Manure pile taught lessons [UPDATED]Published 9:51am Wednesday, August 29, 2012 Updated 11:55am Wednesday, August 29, 2012
Lately, I’ve been thinking about the manure pile that formed every winter north of the barn when I was growing up.
One of the more unlikable chores that my brother and I had to do while we were growing up on the farm was shovel the gutter behind the milking cows every day. Dad milked about a dozen cows, so the gutter behind those cows was probably about fifty feet long, more or less. Fifty feet of cow poop. And pee. Push. Lift and carry. Four-tined fork, leave the liquid behind. Gutter-width shovel, heavy when full.
Choices. I’m thinking that we learned a lot about choices while we were shoveling that gutter. Remember, we weren’t very old when we started doing this, maybe around the age of ten or so. We weren’t very strong. “Pushing is easier on you than carrying,” I remember dad saying. Choices. I learned a lot about life from cleaning that gutter. There are lots of things that people don’t like to do, but even so, they’re usually better than shoveling manure. Quit complaining.
The manure pile only got bigger in the winter. In the summer, we threw manure into the spreader, which spread it on a field somewhere. But in the winter, it froze the spreader up, so no deal. Then, we shoveled it out that north door at the end of the gutter, and piled it up outside.
Life. The manure pile. If you didn’t throw the manure far enough out, pretty soon, it built up and got so wide and tall you had to really pitch to get it over the top. Not good. That’s kind of what problems you don’t solve do, isn’t it. Build up on you. You can learn a lot about thinking ahead from a froze-up-come-February manure pile.
At the time, neither my brother nor I really appreciated the life lessons the manure pile was teaching us. A lot of the time, the two of us were both cleaning the gutter. Invariably, one would be returning for another fork or shovel full, while one would be delivering a fork or shovel full. Oooops. Sorry. Didn’t mean to brush you with that shovel full of cow poop. (We definitely wore chore clothes, which we changed for school. For obvious reasons.)
Then the brushee, on his way with a load, would return the favor to the first brush-er. Maybe with just a bit more liquid, to get the point across. Soon, this escalated into a full-fledged manure war, and once or twice, I remember us stood off at about ten feet, enthusiastically flinging manure at one another. That was escalation, perfectly defined.
That’s how I knew, when the U.S. Army sent me to Vietnam, that we weren’t going to win. I already knew about stuff like détente, the arms race, and ground wars that escalated out of control in South-East Asia. More people should have had a manure pile.

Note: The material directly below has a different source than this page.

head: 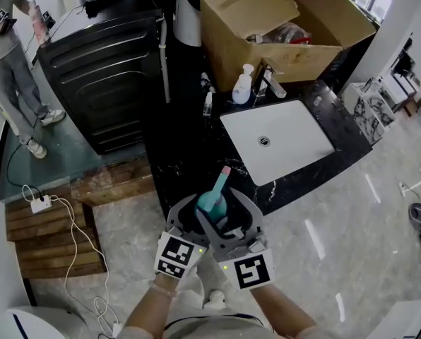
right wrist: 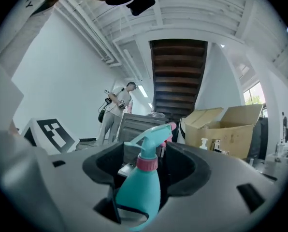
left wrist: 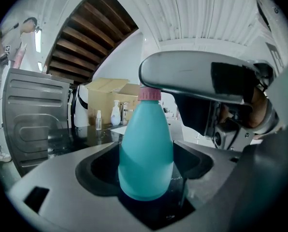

Détente, you ask? How did I learn about that? When we showed up at the house, cow manure from head to toe, and ma saw us and our clothes? That was détente. We were much more chastened by her than anyone else. I think dad saw the aftermath of one of these manure fights, and figured we were learning about life, and just grunted and went somewhere else. (Far from ma. He’d already learned some lessons.)
But ma? Uh uh. See, cleaning the gutter was pretty unlikable, but doing laundry? Nope. No way. We rated that way less attractive as a choice. We cleaned up our act. Mostly. There were little skirmishes along the way, which we learned to ignore. If you wanted someone to help with a distasteful chore, you had to put up with minor stuff from that person. Another lesson.
One more thing about the winter manure pile. Cats died. Chickens. Pigs, big and small. Calves. Other assorted and sundry creatures. Dad would say: “Throw it on the manure pile.” Come spring, it would be mostly unrecognizable.
Throw it on the manure pile. Ashes to ashes, dust to dust. Get used to it, is what one did growing up on the farm. Death was all around. Still is, I guess.
I’m older now. I still think about the things I learned from that manure pile.